Again, we use tens and ones sticks first while I am writing on the board the traditional way like written above. Doing this together lets the children see the concrete version that they need with the written way that will be the way that they will be dong this in the future. It also allows every learner to use what they need to figure out the equation. We make a BIG deal about counting the ones first because there will be a time when we will have to trade in for a ten… but not yet. When there is 9 or less in the ones we say that we are “Safe” and then move on to adding the rest. When I am writing it on the board I actually draw a line down the middle of the equation so that the children can see each side as different.

                

                 45

                -12

               -------  

Anyway that works for your child is fine by me!!

·        Here comes the tricky part. When count the ones first there are times when we do not have enough ones to finish out the equation, Again, we sound the alarm and pick up the 10 stick and trade it in for 10 ones and out them on the tens side. I know that it seems like we are going against the rules here, but it is only for a short time so we can get away with it. This is the area where there are a lot of mistakes, so if you can practice at home with the tens and ones or dimes and pennies instead of crossing off as we all learned to do that would be extremely helpful.

 

Activities for Chapter 12

 

1. Different Ways to Add and Subtract

 

Materials: connecting cubes or tens and ones materials or dimes and pennies.

 

Procedure:

 

1.    Write 20 + 15 on a piece of paper and tell a simple adding story problem such as : “ I started the game with 20 marbles. Then I won 15 more marbles. How many marbles do I have altogether?”

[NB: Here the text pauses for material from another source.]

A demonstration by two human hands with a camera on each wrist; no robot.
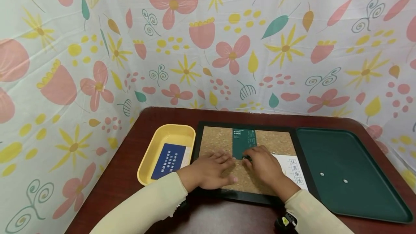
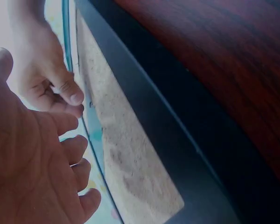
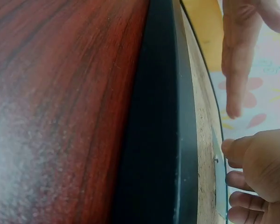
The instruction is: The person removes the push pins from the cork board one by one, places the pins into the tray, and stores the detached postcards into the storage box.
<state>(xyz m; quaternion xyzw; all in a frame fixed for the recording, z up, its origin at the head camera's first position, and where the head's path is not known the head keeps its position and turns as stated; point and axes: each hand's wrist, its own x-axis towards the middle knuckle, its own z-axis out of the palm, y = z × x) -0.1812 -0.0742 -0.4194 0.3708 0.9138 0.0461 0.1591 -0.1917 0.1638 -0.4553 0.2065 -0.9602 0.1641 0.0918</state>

2.    Ask the child how you can use the cubes or tens and ones or dimes and pennies to solve the problem.

3.    Have the child explain how he used the cubes and then write with the child how it would look with the numbers.

4.    Repeat with a simple subtraction story such as: “There were 36 horses in the barn. 15 horses ran into the field. How many horses are left in the barn?

5.    It is also helpful to discuss what key words are letting the child know if he should add or subtract.

 

3.    Expanded Addition

 

Materials: connecting cubes or tens and ones or dimes and pennies

 

Procedure:

 

1.    Write 14 + 11 and 25 +17 on a piece of paper.

2.    Have the child use the items to demonstrate each problem.

3.    The child then solves each problem and explains how he solved using pictures, numbers and words.

4.    Make sure that the child is counting the ONES first each time and sounds the alarm if he has to trade in for a ten.